Толстой посмотрел на свой дом, видневшийся вдалеке, зябко поежился.
— Вы полагаете…
— Бежать вам надо, вот что я полагаю, — твердо сказал Сканаев. — Все бросайте и бегите.
— Прямо сейчас? — спросил совсем растерявшийся великий писатель.
— Ну… Не прямо сейчас. Я, давайте, к дому подойду, гляну, если никого нет — я вам рукой махну. Так вы сразу в дом бегом, деньги там возьмите, оденьтесь потеплее. Ходите в чем попало, я смотрю, — простудитесь в один миг. Схватите воспаление легких — так дней в десять и сгорите.
— Может, я с собой доктора Маковицкого возьму? — предложил Толстой.
— Возьмите, — разрешил Теофил Феликсович. — Хуже все равно не будет.

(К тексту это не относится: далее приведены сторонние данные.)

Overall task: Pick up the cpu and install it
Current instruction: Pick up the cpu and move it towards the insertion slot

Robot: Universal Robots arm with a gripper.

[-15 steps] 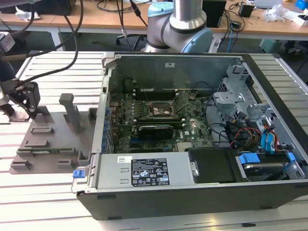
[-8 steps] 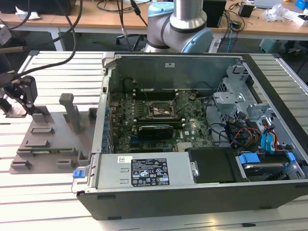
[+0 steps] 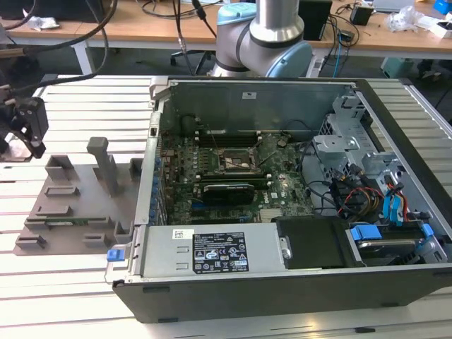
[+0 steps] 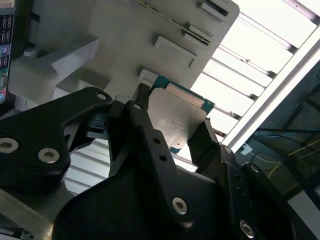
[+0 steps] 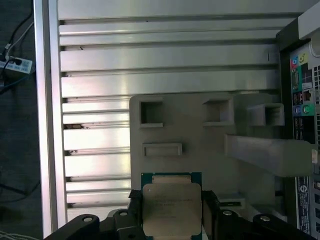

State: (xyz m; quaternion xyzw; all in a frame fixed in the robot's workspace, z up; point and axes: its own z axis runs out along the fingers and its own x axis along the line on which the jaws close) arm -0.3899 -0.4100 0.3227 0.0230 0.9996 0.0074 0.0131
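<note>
Cpu [image 5: 171,207], silver-topped, green-edged square

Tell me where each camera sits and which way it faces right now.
Exterior view: off the arm, raised, looking down into the open computer case toward the arm's base; the gripper hangs at the exterior view's left.
First wrist view: on the wrist, facing straight down past the jaws onto the grey tray.
Second wrist view: on the wrist, angled along the jaws across that tray.
Shared: both wrist views show the cpu clamped between the jaws.
</note>
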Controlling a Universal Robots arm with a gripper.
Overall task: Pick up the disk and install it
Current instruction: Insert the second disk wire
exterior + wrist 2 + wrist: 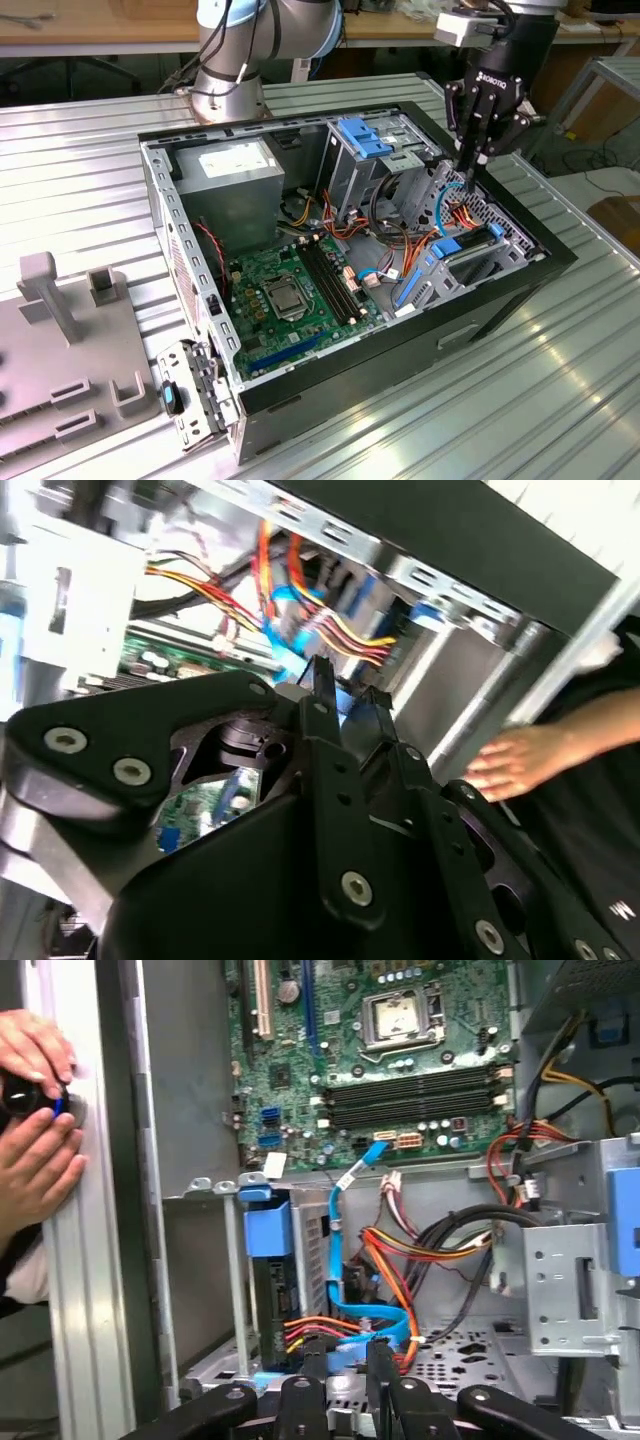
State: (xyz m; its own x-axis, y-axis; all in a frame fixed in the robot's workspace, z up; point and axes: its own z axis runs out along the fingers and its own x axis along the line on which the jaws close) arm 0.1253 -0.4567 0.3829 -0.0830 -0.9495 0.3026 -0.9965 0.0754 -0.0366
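In the exterior view the green circuit board point(290, 290) lies at the case's point(400, 345) 8 o'clock. The disk point(475, 252), blue-framed, already sits edge-up in the bay at 3 o'clock. The gripper point(468, 165) hangs at the disk's 12 o'clock among the cables point(445, 215); whether it is open or closed I cannot tell. Judging by this, installing is in its seating stage, and any further move calls for keeping clear of those cables

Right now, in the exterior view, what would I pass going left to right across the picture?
Grey plastic fixture → grey metal box with a white label → green circuit board → blue-topped drive cage → black tool over the blue-framed bay.
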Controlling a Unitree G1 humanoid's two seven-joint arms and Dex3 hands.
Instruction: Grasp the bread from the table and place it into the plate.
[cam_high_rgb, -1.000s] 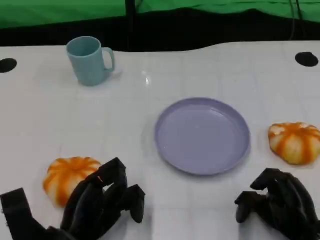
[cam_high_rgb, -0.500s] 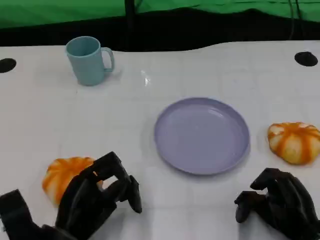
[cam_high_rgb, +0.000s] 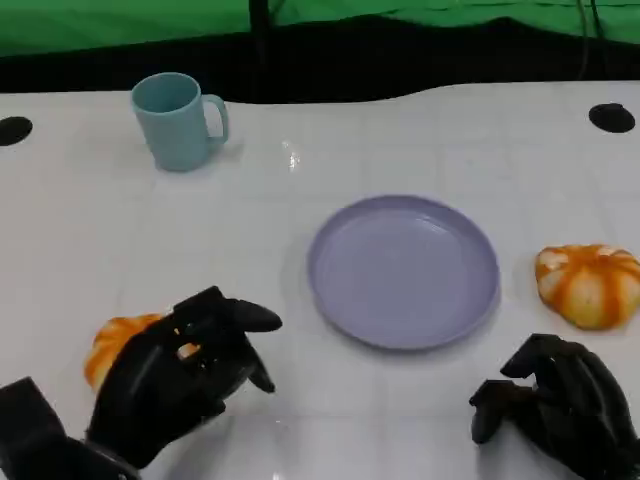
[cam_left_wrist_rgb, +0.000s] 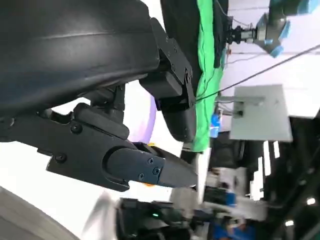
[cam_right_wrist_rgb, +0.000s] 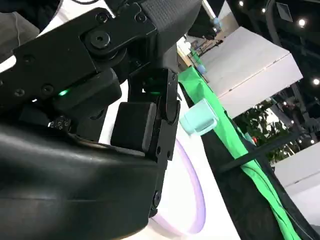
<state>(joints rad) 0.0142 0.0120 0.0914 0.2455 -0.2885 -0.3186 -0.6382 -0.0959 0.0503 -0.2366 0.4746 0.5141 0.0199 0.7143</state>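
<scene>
Two orange-and-white bread rolls lie on the white table. One bread (cam_high_rgb: 108, 342) sits at the front left, largely covered by my left hand (cam_high_rgb: 170, 385), whose fingers are spread above and across it; a firm grip is not visible. The other bread (cam_high_rgb: 589, 285) lies at the right, just beyond my right hand (cam_high_rgb: 560, 408), which rests on the table with its fingers curled in on nothing. The lilac plate (cam_high_rgb: 330, 300) stands empty in the middle, between both hands. A sliver of the plate (cam_right_wrist_rgb: 194, 200) shows past the right hand's shell.
A light blue mug (cam_high_rgb: 178, 121) stands at the back left, also seen as the mug (cam_right_wrist_rgb: 200, 118) in the right wrist view. Two black holes (cam_high_rgb: 612, 117) mark the table's far corners. Beyond the far edge hangs black and green cloth.
My left hand has shifted left and forward over the left bread, fingers uncurling and spreading, hiding more of it. The right hand, plate and right bread have not moved.
</scene>
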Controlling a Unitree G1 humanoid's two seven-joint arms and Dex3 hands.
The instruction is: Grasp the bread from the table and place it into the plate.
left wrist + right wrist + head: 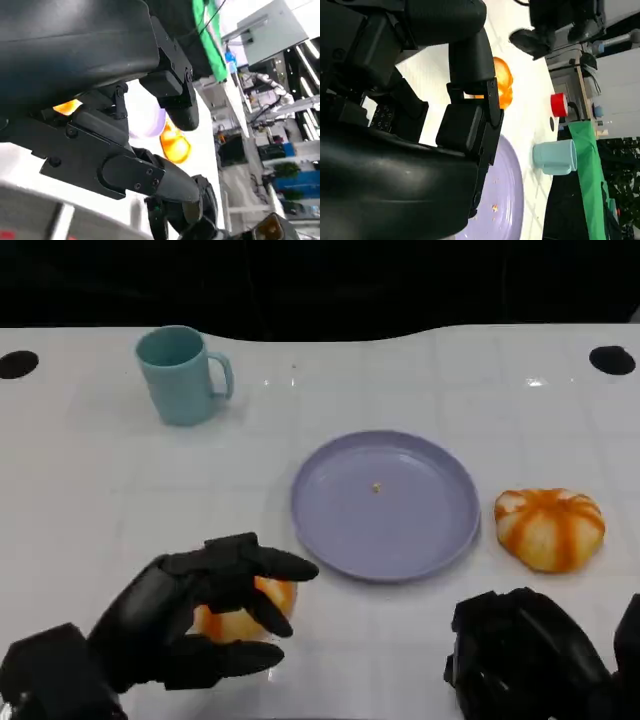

И вы особо не спешите — день-то у вас еще наверняка есть. Решите, куда поедете. На Юг, может, или еще куда. Справьтесь по поводу билетов. А потом, до рассвета, никого не предупреждая, хватайте своего доктора и… В дорогу, граф, в дорогу! У вас, кстати, чего-нибудь вроде «Бани» от талантливой юности не осталось?
Двадцать восьмого октября в три часа ночи граф Толстой разбудил своего доктора, и они вместе ушли из Ясной Поляны. Толстой полагал, что ушел незаметно, но сосед его, Теофил Феликсович Сканаев-Побичевский, не пропустил этого драматического момента, стоял на опушке леса как раз напротив ворот и, скрестив на груди руки, наблюдал, как две фигуры бредут по раскисшей земле прочь от теплого дома в темноту.
— С другой стороны, — пробормотал Сканаев, поправляя пенсне, — за убийство ее бы точно повесили. Хотя графа, конечно, жалко.
Седьмого ноября граф Лев Николаевич Толстой скончался от воспаления легких на станции Астапово. В забытьи он все время бормотал что-то о том, что она его все равно убила бы. Доктор, зная тяжелую обстановку в доме, думал, что это граф о своей супруге.